1. Abstract
ml-sharp is Apple's open-source implementation of the SHARP project code and model, with the goal of directly returning to 3D Gaussian (3DGS) scene representations from a single image and achieving "less than 1 second" inference generation on standard GPUs. The resulting 3DGS can be rendered in real-time for high-resolution new perspective synthesis from nearby perspectives, with an emphasis on "metric" and absolute scale, enabling navigation and rendering that is more in line with real camera movement.
2. Core features
- Single image → 3DGS: Input a single photo and output 3D Gaussian splats (.ply) as a scene representation, which is convenient for accessing various 3DGS rendering/viewing tools.
- Second-level generation: Uses a single forward network regression 3D Gaussian parameter, focusing on low latency and interactive experience.
- Measurable scale: The output represents the measurement attributes with absolute scale and camera movement, which is more conducive to camera trajectory rendering and AR/VR preview with a "real sense of distance".
- Zero-shot generalization: Positioned as a robust generalization scheme across datasets, suitable for quickly converting "any photo" into a browsable 3D expression.
5. Engineering CLI: Provides sharp command-line tools to support batch prediction, specify checkpoints, and render trajectories of generated Gaussians (with hardware limitations).
3. Installation
1. Create environment (example): conda create -n sharp python=3.13, then conda activate sharp.
2. Install dependencies: Execute the pip install -r requirements.txt in the root directory of the repository.
3. Verify the installation: Run sharp --help to confirm that the command is available.
4. The default model weights will be automatically downloaded and cached locally for the first run (you can also manually download them according to the link provided in the README and specify them with -c).
4. Typical use cases
- Rapid "drafting" of 3D content: Quickly convert a single footage photo into 3DGS for proof-of-concept, lens rehearsal, and interactive display.
- AR/VR scene preview: Convert photos into navigable scenes, do close-up perspective movement and immersive viewing.
- 3D asset pipeline front: Transform the 2D reference map into a renderable close-up 3D representation to provide the initial form for subsequent reconstruction/editing.
- Research and evaluation: Compare the performance of different new perspective synthesis methods in terms of speed, detail and stability, and reproduce the experimental conclusions.
5. Ecology and competing products
1. Ecological connection: The .ply output of SHARP is compatible with common 3DGS renderers; It should be noted that it uses OpenCV coordinate conventions (x to the right, y down, z forward), and may require scaling/rotation/center of gravity adjustment in third-party renderers.
- Comparison direction: The project page gives a visual video comparison with a variety of related methods (such as Gen3C, ViewCrafter, TMPI, Flash3D, LVSM, SVC, etc.). Three things are usually focused on when selecting a model: generation speed (seconds), detail sharpness (whether the structure is stable), and geometric consistency during camera movement.
6. Limitations and precautions
1. Hardware limitations of rendering tracks: Predictions for generating 3DGS can run in environments such as CPU/CUDA/MPS, but rendering video tracks through --render currently requires CUDA GPUs.

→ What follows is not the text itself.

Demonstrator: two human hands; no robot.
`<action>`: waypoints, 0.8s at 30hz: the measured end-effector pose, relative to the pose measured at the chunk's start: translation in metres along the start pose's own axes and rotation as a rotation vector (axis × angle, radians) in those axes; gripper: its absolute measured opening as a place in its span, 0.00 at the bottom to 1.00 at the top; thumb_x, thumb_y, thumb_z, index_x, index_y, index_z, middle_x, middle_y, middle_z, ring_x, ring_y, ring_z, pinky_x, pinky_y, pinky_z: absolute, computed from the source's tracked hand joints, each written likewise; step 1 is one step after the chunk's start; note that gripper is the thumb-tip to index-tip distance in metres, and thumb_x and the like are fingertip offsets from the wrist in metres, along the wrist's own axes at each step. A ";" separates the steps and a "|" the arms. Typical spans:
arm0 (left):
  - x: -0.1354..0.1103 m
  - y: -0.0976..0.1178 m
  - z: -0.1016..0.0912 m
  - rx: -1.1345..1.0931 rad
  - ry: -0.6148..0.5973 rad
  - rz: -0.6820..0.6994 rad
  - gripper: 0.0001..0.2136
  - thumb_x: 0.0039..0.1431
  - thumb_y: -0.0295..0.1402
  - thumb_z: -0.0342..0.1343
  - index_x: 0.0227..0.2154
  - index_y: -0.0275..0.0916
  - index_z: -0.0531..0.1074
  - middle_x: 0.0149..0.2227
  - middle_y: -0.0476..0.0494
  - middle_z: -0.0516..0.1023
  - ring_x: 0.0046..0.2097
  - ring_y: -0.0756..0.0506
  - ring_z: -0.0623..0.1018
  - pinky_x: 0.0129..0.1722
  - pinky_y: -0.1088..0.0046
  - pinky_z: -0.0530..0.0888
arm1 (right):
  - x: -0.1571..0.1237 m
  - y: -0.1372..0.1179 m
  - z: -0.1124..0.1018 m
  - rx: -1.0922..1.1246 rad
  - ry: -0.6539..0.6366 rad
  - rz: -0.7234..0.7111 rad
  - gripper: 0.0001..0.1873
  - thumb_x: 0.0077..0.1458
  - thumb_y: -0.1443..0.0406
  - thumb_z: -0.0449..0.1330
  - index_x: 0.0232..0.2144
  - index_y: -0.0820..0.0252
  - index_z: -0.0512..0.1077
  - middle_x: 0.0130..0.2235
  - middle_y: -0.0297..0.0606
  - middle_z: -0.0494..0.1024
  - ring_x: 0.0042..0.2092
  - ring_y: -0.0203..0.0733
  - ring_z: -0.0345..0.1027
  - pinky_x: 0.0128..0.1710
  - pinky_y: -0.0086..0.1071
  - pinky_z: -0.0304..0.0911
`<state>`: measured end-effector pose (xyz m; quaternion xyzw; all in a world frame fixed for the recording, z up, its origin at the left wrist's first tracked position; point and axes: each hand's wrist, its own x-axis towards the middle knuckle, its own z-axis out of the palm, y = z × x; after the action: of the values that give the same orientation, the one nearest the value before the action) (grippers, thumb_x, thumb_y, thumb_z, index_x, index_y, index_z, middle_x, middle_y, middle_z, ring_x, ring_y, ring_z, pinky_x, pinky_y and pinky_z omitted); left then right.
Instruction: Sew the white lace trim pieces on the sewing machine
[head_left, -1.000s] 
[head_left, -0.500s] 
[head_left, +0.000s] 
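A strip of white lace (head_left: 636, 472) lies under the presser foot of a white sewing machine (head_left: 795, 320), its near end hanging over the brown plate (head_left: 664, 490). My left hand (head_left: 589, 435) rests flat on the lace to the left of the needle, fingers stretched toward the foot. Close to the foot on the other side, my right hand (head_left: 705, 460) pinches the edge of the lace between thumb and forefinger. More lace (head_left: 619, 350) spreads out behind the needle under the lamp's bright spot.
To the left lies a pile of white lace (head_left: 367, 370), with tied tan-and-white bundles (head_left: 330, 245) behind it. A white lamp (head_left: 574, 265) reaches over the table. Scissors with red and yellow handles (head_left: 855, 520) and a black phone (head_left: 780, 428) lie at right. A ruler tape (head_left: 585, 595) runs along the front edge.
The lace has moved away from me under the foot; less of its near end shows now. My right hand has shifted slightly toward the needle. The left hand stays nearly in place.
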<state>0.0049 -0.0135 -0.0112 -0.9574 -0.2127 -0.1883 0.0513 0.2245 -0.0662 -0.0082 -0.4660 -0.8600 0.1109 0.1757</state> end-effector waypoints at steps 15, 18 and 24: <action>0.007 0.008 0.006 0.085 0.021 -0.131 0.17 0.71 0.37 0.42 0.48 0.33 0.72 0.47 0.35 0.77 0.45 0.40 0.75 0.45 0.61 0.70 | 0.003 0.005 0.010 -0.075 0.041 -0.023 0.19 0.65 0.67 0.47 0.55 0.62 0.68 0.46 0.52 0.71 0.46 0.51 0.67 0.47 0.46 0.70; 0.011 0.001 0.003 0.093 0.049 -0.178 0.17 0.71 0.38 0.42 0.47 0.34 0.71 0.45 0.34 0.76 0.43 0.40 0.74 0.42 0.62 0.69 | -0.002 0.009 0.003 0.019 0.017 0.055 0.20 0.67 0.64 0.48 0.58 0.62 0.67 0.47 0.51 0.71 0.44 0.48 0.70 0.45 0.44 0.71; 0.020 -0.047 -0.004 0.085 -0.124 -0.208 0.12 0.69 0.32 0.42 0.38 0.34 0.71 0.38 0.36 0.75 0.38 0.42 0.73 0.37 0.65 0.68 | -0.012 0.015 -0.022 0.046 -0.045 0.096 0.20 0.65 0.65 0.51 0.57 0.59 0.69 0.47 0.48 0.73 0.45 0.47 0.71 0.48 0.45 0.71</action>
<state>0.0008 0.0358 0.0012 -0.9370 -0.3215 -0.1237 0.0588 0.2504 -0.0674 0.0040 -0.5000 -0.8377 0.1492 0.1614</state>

- Inherent limitations of a single image: For strong reflections, transparent objects, repetitive textures, and occluded scenes, geometry and textures may drift or artifacts, so it is recommended to manually filter the inputs and results.
- Third-party rendering compatibility details: Different viewers have different conventions on coordinate systems, unit scales, and color/attribute fields, so check the coordinates and scale transformations first when importing exceptions.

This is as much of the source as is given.